◆ **Directions**
Range to output from the entries below: the line containing "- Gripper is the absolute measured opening" through the line containing "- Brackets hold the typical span". Set it down exactly, ends included, nothing else.
[Start of Attachment]
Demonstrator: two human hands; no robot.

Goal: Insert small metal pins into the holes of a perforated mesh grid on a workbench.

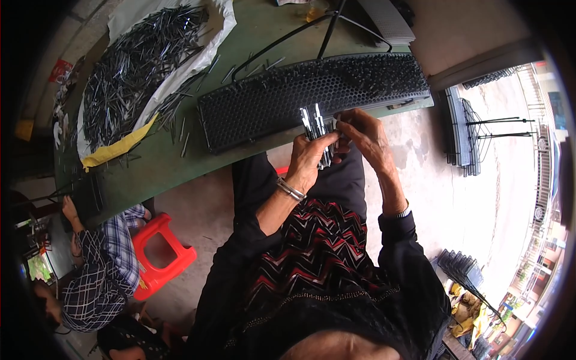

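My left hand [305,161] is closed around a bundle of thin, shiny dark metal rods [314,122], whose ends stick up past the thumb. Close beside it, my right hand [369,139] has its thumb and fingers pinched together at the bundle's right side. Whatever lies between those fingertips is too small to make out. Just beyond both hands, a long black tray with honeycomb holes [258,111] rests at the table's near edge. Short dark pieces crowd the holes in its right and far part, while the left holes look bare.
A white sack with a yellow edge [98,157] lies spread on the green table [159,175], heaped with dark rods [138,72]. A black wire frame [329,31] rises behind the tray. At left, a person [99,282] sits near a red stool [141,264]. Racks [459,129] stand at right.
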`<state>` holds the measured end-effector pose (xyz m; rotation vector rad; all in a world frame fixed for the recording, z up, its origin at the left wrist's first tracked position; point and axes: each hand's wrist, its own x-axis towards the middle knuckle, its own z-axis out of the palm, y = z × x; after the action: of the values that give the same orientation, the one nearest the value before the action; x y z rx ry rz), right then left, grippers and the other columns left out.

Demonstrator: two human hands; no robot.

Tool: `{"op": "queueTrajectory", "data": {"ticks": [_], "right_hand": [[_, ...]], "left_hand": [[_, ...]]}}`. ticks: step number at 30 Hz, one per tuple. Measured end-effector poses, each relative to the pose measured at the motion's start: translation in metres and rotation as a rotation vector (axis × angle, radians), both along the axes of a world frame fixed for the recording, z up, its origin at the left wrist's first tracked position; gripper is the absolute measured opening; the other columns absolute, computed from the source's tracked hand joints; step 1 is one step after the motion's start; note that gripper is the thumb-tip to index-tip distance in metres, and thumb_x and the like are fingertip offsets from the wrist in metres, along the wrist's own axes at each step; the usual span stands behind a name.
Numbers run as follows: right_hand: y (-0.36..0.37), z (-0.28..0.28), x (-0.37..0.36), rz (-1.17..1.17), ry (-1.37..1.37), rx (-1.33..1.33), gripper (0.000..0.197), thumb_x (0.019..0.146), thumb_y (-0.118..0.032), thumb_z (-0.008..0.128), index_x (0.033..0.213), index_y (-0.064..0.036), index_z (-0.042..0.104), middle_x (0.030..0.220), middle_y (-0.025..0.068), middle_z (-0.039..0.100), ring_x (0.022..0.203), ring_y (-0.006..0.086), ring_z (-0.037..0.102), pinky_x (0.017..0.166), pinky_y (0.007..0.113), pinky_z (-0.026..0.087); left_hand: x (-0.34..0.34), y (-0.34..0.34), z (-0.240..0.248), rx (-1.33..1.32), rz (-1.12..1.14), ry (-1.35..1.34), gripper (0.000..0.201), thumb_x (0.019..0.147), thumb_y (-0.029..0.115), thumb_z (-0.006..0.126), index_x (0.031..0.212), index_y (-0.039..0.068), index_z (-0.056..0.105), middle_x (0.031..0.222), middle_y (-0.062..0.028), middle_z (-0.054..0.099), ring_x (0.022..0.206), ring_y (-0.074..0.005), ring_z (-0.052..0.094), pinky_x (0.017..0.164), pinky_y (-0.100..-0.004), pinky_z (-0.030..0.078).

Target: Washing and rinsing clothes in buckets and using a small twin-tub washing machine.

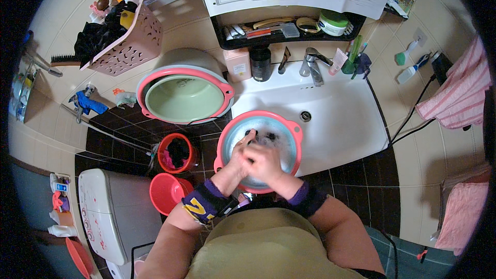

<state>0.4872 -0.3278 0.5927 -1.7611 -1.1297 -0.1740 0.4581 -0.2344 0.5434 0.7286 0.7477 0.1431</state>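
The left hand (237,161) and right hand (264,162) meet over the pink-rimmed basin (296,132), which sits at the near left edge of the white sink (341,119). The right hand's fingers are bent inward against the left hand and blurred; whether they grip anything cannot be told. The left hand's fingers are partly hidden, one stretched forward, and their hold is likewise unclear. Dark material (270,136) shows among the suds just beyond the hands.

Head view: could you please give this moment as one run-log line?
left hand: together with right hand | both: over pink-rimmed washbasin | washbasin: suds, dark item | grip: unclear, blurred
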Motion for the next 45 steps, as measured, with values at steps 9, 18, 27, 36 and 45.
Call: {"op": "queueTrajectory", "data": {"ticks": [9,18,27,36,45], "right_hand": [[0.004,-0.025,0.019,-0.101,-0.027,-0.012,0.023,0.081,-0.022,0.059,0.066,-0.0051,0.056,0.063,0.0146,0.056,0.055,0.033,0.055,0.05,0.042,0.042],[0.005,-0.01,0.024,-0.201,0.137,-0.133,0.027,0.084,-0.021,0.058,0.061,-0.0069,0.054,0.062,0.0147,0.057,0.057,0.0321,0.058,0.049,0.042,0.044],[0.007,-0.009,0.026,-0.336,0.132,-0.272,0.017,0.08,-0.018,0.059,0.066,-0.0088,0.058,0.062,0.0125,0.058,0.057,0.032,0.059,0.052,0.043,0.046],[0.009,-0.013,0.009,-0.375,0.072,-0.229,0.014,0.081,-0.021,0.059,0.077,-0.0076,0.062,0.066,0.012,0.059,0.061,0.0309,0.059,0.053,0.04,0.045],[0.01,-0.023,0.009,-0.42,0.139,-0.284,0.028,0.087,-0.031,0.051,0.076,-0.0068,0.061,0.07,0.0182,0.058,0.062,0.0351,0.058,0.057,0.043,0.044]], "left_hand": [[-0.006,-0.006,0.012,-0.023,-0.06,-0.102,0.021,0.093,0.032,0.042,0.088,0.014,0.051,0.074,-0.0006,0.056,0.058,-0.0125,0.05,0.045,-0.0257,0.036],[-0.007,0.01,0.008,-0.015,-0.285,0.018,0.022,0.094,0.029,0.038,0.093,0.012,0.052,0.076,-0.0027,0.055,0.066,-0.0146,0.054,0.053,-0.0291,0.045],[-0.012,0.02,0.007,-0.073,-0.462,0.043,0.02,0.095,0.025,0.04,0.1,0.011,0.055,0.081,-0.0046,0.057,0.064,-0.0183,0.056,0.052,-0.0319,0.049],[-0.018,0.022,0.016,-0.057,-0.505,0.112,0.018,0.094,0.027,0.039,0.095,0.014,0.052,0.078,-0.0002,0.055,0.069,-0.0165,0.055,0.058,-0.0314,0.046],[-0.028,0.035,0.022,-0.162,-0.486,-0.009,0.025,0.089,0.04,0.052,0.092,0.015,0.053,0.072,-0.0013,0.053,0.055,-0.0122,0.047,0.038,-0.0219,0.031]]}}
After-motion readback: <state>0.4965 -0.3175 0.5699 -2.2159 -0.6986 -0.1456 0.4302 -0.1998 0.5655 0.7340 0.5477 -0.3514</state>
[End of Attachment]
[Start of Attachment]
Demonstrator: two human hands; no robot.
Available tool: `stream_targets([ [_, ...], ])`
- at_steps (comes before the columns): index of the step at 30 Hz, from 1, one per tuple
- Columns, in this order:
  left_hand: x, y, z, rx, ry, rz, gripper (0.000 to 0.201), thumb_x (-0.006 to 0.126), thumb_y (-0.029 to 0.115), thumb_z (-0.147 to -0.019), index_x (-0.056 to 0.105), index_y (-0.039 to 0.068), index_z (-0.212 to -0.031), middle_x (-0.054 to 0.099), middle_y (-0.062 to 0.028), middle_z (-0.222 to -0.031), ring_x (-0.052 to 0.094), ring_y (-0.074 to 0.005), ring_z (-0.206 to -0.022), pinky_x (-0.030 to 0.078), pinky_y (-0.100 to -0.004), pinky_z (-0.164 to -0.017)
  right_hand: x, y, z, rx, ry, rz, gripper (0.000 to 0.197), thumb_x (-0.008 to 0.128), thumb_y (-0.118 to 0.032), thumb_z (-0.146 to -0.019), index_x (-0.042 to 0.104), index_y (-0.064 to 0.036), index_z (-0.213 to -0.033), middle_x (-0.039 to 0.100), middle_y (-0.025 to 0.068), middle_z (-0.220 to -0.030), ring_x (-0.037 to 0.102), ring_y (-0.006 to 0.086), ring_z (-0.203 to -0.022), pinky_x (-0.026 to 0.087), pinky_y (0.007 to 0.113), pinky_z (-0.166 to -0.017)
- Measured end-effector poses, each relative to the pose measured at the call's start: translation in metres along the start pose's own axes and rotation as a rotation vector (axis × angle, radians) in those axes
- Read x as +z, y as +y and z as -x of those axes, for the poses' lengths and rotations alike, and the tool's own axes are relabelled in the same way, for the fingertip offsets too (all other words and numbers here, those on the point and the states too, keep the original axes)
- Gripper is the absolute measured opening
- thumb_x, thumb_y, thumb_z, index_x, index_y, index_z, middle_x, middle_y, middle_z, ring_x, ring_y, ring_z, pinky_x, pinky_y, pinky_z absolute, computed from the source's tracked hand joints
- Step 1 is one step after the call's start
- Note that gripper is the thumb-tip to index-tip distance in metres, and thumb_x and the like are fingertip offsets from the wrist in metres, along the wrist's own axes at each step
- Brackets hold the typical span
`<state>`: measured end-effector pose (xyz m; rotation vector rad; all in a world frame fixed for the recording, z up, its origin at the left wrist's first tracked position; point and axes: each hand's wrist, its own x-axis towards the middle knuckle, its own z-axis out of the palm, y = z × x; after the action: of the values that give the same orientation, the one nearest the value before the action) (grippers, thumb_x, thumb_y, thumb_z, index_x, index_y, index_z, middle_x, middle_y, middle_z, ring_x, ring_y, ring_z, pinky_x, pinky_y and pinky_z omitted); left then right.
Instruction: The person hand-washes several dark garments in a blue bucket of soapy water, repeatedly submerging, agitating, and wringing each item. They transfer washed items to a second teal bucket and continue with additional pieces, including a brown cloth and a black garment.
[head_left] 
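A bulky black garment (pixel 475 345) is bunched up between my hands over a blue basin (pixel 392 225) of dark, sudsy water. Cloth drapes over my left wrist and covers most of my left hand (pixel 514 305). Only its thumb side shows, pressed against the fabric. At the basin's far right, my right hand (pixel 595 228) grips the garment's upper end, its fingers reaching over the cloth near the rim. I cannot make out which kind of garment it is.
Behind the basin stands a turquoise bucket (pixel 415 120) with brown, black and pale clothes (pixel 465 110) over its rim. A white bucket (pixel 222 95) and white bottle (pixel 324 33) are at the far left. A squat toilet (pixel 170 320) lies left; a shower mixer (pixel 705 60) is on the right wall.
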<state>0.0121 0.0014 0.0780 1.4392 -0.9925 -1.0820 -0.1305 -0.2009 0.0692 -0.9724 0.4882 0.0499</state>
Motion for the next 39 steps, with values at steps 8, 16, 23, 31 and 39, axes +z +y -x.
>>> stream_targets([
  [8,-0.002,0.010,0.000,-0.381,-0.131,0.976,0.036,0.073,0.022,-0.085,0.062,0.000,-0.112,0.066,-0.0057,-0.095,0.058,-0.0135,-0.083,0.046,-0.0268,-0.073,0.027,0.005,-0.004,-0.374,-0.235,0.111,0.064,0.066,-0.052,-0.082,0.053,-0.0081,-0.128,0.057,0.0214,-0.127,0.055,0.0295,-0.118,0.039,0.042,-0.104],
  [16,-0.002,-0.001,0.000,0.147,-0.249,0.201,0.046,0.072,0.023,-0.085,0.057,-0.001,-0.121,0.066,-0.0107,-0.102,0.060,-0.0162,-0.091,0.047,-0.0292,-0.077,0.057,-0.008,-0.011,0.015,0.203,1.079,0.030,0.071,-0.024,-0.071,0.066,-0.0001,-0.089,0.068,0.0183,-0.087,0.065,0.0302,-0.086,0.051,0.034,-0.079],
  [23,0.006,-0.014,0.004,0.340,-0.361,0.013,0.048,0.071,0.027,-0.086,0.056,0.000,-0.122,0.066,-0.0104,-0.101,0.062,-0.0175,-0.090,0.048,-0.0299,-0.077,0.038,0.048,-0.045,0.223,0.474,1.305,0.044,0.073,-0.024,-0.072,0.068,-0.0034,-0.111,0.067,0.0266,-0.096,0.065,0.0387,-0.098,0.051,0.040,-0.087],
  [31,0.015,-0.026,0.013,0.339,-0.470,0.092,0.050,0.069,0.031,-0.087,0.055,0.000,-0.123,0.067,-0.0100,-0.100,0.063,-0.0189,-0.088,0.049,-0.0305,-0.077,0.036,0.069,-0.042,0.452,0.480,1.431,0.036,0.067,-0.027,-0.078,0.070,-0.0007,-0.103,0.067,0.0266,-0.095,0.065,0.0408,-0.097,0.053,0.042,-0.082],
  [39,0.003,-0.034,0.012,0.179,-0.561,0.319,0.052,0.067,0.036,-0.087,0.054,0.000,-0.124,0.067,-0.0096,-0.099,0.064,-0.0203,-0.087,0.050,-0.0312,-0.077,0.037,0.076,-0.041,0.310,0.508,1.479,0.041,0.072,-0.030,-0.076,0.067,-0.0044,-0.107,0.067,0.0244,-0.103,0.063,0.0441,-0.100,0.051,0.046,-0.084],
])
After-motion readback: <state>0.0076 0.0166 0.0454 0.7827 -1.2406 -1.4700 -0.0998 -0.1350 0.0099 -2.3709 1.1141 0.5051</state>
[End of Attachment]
◆ **Finished task**
- Gripper is the absolute measured opening
- thumb_x, thumb_y, thumb_z, index_x, index_y, index_z, middle_x, middle_y, middle_z, ring_x, ring_y, ring_z, pinky_x, pinky_y, pinky_z absolute, computed from the source's tracked hand joints
- Step 1 is one step after the call's start
- Note that gripper is the thumb-tip to index-tip distance in metres, and thumb_x and the like are fingertip offsets from the wrist in metres, along the wrist's own axes at each step
- Brackets hold the typical span

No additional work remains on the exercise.